#### [Work to be completed]
Find the lines below that contain the string "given". Copy each one.

#### [Extracted data]
=-=-=
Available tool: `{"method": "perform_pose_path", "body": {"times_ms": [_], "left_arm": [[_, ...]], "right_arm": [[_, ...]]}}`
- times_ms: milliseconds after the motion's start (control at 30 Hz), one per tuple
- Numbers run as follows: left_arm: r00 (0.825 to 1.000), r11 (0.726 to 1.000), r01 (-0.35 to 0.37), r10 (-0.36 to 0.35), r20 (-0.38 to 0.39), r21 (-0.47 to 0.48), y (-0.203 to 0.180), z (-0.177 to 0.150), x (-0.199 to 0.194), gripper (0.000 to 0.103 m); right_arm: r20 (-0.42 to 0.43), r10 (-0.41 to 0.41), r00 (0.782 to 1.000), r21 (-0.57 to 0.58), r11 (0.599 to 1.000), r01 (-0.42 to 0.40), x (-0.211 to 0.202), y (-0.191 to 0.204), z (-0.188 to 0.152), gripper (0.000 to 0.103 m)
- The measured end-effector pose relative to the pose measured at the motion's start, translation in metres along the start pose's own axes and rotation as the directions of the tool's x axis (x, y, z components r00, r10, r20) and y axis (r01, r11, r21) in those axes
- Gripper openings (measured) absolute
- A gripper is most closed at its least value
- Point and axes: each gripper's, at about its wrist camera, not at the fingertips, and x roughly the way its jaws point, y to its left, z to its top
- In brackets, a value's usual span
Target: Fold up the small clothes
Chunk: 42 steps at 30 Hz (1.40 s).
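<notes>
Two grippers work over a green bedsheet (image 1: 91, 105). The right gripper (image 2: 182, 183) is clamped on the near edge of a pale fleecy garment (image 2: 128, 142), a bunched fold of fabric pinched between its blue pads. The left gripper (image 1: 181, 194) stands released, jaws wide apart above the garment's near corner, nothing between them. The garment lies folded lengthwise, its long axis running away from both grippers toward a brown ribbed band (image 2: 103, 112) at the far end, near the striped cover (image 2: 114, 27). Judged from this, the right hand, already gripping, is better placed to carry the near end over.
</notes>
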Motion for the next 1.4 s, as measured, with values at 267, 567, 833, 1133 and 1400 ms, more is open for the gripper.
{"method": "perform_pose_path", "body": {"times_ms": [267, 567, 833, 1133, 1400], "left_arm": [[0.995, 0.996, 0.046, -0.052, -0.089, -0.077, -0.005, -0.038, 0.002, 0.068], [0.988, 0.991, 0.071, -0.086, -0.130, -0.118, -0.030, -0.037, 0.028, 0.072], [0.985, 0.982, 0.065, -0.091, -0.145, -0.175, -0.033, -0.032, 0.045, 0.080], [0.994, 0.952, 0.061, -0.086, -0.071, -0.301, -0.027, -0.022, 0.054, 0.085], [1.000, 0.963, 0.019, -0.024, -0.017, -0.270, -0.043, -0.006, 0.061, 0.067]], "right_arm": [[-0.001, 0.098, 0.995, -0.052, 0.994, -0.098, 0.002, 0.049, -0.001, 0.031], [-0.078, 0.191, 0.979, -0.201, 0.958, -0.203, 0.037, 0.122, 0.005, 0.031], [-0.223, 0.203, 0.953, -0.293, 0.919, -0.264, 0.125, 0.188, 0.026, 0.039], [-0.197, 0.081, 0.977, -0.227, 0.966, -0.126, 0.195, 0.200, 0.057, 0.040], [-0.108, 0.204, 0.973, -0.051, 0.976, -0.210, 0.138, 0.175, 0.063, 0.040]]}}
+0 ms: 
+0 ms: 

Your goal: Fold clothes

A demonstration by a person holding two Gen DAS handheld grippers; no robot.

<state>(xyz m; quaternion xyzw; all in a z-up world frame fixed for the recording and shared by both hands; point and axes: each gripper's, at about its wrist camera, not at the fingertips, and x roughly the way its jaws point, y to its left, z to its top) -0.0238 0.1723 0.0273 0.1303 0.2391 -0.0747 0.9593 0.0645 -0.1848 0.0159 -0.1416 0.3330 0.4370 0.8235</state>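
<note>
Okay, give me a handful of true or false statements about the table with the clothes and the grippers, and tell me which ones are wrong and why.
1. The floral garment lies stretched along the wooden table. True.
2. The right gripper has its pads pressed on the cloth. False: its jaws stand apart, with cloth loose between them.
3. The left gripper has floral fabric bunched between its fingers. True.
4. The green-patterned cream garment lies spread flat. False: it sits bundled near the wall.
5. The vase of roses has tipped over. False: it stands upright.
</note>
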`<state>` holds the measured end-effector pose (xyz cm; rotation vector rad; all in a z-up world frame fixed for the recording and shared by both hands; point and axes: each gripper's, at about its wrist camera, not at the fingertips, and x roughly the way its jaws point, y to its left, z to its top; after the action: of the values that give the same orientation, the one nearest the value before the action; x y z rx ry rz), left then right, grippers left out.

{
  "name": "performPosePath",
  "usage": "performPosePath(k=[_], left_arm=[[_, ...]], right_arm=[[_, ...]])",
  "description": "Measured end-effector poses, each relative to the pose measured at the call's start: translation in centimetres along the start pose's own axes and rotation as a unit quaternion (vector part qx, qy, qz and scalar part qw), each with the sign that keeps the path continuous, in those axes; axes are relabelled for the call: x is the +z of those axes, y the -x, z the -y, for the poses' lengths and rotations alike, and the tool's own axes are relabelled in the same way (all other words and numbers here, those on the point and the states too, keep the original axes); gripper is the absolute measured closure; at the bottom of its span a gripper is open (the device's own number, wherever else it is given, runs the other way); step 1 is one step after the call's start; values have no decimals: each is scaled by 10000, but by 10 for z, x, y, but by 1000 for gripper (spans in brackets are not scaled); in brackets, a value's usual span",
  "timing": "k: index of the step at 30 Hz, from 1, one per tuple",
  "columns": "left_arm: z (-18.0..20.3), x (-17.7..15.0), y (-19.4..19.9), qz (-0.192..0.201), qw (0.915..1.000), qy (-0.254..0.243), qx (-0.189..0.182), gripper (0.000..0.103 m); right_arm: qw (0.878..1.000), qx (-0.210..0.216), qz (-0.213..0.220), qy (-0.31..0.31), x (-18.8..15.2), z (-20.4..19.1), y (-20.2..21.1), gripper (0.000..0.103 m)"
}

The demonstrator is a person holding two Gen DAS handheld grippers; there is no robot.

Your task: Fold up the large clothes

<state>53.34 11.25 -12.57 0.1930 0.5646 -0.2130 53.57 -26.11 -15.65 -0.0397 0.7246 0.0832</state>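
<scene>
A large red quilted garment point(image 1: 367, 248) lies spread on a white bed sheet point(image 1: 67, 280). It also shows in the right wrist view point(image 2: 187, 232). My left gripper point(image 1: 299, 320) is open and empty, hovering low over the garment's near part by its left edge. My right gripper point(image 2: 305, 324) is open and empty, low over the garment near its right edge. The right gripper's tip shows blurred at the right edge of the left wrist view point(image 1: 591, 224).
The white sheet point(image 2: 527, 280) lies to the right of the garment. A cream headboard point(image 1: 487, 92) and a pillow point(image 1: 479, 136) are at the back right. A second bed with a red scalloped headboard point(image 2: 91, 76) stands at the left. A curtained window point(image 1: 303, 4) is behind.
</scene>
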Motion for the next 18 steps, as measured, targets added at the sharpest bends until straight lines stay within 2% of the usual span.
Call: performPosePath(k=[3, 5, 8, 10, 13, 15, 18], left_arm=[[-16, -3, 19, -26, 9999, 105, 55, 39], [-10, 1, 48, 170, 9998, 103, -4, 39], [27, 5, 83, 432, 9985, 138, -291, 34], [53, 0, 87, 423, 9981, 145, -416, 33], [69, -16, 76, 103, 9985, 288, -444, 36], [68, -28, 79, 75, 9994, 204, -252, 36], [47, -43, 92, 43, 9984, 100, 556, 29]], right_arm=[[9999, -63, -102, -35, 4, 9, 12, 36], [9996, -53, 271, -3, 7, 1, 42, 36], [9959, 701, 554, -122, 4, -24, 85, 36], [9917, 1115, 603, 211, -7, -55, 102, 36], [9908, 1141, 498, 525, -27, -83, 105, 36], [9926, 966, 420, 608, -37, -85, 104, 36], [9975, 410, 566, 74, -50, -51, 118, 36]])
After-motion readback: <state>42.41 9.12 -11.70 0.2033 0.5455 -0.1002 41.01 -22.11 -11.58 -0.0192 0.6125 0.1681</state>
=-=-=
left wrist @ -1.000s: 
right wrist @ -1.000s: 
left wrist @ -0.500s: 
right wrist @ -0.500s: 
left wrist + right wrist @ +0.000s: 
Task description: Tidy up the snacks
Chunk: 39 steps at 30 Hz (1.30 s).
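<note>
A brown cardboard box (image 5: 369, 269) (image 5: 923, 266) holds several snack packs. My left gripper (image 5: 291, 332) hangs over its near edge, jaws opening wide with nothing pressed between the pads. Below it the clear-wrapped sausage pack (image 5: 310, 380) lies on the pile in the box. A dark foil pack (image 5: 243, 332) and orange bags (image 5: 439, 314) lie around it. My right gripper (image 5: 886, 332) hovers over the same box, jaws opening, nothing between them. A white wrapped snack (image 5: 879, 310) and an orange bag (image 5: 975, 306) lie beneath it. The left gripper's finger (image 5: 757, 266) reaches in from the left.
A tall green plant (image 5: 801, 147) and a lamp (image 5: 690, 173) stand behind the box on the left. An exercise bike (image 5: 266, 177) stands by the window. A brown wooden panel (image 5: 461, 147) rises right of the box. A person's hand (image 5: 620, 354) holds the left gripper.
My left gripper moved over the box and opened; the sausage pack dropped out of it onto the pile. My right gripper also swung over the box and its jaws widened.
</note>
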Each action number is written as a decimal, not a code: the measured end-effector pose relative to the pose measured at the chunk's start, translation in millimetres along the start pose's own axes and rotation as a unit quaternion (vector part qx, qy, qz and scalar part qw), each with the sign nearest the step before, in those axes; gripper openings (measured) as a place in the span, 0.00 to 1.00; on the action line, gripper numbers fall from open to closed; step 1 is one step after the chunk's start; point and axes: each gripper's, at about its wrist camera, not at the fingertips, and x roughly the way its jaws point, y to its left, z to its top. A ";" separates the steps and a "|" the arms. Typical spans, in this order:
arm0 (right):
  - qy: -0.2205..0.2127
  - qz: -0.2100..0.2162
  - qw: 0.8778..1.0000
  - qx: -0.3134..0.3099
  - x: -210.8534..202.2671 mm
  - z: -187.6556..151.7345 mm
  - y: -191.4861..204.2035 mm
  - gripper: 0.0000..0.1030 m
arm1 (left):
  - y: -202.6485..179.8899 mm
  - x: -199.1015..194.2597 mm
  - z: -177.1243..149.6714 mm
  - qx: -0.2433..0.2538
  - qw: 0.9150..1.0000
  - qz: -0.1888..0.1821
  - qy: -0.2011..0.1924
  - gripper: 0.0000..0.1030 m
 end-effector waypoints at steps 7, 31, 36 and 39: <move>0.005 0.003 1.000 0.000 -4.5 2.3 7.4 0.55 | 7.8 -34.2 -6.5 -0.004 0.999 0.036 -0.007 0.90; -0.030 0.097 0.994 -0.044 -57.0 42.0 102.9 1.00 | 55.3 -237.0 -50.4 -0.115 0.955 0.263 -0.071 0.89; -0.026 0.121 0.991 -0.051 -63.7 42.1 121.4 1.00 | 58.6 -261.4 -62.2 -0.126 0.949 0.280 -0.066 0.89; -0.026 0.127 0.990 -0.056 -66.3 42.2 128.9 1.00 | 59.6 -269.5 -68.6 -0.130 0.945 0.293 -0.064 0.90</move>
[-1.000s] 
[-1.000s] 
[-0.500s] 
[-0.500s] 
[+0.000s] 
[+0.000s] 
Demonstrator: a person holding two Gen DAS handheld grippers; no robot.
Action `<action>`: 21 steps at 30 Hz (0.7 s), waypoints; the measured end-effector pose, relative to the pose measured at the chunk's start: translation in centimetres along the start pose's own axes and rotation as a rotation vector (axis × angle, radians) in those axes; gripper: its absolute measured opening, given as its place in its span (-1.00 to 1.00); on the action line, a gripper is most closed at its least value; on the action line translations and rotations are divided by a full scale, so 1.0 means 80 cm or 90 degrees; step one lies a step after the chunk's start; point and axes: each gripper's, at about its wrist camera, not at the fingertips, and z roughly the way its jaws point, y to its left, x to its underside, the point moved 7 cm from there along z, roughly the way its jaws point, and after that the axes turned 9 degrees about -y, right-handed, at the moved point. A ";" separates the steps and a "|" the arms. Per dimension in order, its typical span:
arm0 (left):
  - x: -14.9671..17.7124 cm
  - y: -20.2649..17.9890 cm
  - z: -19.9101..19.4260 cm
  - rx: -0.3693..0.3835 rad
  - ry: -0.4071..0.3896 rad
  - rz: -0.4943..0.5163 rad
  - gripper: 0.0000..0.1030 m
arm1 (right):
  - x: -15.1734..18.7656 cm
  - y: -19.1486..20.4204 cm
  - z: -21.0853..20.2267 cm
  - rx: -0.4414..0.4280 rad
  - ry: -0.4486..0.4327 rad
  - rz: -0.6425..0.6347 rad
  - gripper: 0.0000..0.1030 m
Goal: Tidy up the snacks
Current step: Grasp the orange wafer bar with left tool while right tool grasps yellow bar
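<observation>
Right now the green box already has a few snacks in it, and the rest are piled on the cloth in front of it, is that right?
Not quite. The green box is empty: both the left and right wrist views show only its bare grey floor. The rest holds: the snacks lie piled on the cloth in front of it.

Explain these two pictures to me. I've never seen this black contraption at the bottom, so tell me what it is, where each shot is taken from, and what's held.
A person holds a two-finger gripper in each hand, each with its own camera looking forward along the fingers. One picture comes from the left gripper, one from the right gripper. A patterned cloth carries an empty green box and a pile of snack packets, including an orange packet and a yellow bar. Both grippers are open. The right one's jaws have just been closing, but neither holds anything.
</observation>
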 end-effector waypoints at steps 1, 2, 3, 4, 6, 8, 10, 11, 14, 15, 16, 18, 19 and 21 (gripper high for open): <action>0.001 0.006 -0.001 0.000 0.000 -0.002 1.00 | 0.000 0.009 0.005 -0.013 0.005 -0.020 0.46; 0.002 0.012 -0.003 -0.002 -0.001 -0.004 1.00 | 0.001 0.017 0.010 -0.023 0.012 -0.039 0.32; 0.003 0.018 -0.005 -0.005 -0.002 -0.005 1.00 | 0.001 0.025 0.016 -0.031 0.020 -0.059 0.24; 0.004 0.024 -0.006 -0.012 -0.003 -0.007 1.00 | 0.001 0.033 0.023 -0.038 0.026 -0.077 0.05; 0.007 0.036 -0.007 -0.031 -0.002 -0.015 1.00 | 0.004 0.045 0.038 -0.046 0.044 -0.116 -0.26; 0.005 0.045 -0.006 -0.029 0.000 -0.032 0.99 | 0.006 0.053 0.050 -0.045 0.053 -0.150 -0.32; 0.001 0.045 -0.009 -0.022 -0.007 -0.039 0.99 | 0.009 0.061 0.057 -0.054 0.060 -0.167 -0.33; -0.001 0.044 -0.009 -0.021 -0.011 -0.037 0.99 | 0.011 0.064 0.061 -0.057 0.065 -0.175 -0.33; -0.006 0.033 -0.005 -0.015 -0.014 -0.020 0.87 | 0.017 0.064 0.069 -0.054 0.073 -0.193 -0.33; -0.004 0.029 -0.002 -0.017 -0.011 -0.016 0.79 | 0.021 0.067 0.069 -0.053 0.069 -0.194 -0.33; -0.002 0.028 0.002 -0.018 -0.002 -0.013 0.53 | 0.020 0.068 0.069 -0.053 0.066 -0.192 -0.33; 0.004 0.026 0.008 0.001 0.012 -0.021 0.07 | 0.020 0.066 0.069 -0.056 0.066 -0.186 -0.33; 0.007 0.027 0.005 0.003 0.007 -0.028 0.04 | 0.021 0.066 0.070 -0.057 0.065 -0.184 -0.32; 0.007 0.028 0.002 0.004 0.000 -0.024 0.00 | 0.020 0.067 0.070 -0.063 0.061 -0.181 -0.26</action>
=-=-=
#### [Written solution]
  "description": "Measured end-effector poses, each relative to the pose measured at the call's start: translation in centimetres along the start pose's own axes and rotation as a unit quaternion (vector part qx, qy, qz and scalar part qw), each with the sign that keeps the path continuous, in those axes; axes are relabelled for the call: x is the +z of those axes, y the -x, z the -y, for the poses' lengths and rotations alike, and the tool's own axes are relabelled in the same way (all other words and numbers here, those on the point and the states too, keep the original axes); gripper is the absolute measured closure; at the bottom of its span a gripper is open (the device's own number, wherever else it is given, runs the other way); step 1 is one step after the call's start; values have no decimals: each is scaled by 10000, but by 10 for z, x, y, but by 1000 for gripper (spans in brackets are not scaled); in brackets, a value's usual span",
Action `<action>`: 21 steps at 30 Hz (0.7 s), waypoints; the measured end-effector pose, relative to the pose measured at the chunk's start: translation in centimetres along the start pose's own axes and rotation as a rotation vector (axis × angle, radians) in those axes; gripper: its absolute measured opening, given as its place in its span (-1.00 to 1.00); on the action line, a gripper is most closed at its least value; on the action line translations and rotations are divided by a full scale, so 1.0 means 80 cm or 90 degrees; step one lies a step after the chunk's start; point and axes: each gripper's, at about its wrist camera, not at the fingertips, and z roughly the way its jaws point, y to its left, x to its underside, the point moved 7 cm from there along z, roughly the way its jaws point, and after that the axes turned 9 degrees about -y, right-handed, at the moved point. A ";" separates the steps and a "|" the arms. Per dimension in order, its typical span:

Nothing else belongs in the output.